▶ Your assignment: Copy the following data exactly and drop the pictures.
┏━━
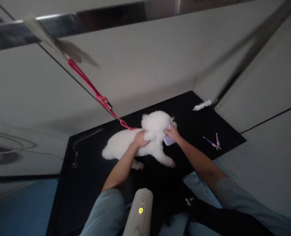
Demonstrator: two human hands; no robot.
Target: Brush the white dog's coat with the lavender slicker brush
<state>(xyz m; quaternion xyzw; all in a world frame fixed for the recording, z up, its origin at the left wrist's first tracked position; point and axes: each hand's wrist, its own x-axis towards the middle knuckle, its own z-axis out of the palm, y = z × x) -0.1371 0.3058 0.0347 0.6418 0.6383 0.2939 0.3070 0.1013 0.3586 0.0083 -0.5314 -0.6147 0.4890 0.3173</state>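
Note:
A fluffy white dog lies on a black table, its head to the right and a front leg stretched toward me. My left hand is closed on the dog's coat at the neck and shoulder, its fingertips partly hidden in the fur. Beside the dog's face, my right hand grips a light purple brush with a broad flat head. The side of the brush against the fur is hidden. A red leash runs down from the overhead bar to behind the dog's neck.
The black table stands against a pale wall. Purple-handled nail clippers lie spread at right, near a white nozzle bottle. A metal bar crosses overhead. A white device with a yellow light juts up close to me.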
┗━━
▶ Problem solution:
Demonstrator: two human hands; no robot.
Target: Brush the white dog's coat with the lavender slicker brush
<state>(xyz m; quaternion xyzw; all in a world frame fixed for the recording, z up, its origin at the left wrist's first tracked position; point and axes: each hand's wrist, its own x-axis towards the middle knuckle, its own z-axis out of the palm, y = z × x) -0.1371 0.3058 0.0347 0.6418 0.6383 0.2939 0.3070 0.1013 0.3586 0.0083 -0.5314 -0.6147 0.4890 0.3173</state>
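Note:
A fluffy white dog lies on a black table, its head to the right and a front leg stretched toward me. My left hand is closed on the dog's coat at the neck and shoulder, its fingertips partly hidden in the fur. Beside the dog's face, my right hand grips a light purple brush with a broad flat head. The side of the brush against the fur is hidden. A red leash runs down from the overhead bar to behind the dog's neck.
The black table stands against a pale wall. Purple-handled nail clippers lie spread at right, near a white nozzle bottle. A metal bar crosses overhead. A white device with a yellow light juts up close to me.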

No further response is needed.